Smarsh is a Business Reporter client.
Financial services organizations are increasingly turning to AI-powered tools to navigate the growing regulatory demand and optimize their risk postures. These tools allow innovators to respond quickly to changes in market conditions.
As the compliance perimeter expands to additional areas such as board governance and third-party risk management, financial institutions must consider AI as a key element of compliance and risk management strategies.
Discussions with global financial leaders and compliance professionals reinforce the need for AI solutions to scale operations and detect risks. The increase in scale creates significant opportunities for banks to leverage large amounts of communication data, increasing visibility into their operations and improving their ability to detect problems early.
These discussions have allowed us to focus on three main AI-based compliance use cases that have emerged for large financial firms:
1. Integration of intelligence into legacy systems
Using data analysis and machine learning, compliance teams can drastically reduce the time required to verify false positives and better detect real risks. Organizations leverage these benefits by using AI to access and analyze data from their legacy archives. To do this, companies must understand what data they have available, where that data is stored, and the infrastructure needed to retrieve and analyze it. This requires close collaboration with IT, information security, and potentially cybersecurity teams.
2. Communication surveillance to detect market misconduct
Regulators around the world require financial services companies to capture their communication data, store and archive that data in accordance with regulatory requirements, and analyze it for misconduct. AI enables scaling, eliminates noise, and strengthens organizations’ efforts to reveal true warning signs.
Traditionally, compliance teams used lexicons to search communications for indicative terms of misconduct. These searches relied on keywords to generate alerts. Although lexicons are still in use at some organizations currently, the volume of alerts generated – and the abundance of false positives found in these alerts – is overwhelming compliance teams. Natural language processing (PNL) enables compliance teams to quickly detect malicious behavior of traders in written or spoken communications, improving the monitoring process.

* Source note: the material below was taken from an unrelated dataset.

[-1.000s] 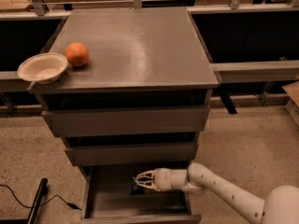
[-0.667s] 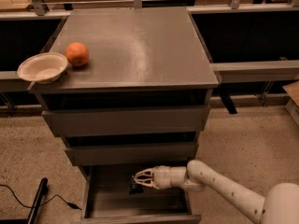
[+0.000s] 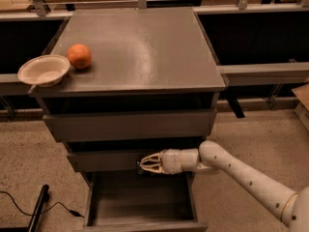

3. Market surveillance beyond linguistic communications
As technology and regulations evolve, financial organizations must recognize and adapt to an expanding area of risk. Companies gain a comprehensive view of the broader market as well as employee activity by expanding surveillance beyond literal language-based communications. These efforts provide a more holistic and practical view of what is happening beyond the company’s recorded communication channels.
The “superficial risk area” goes far beyond text and audio-based digital communications. As a result, these extended areas of market and trade surveillance are becoming an increasingly high priority for banks – and fertile ground for early AI applications.
Our technology-driven world continues to progress and evolve, and the same must happen with financial institutions. With the incorporation of AI and the benefits that result from its adoption, banks can no longer rely on “old methods.” It is time for financial institutions to understand AI – and the future of compliance.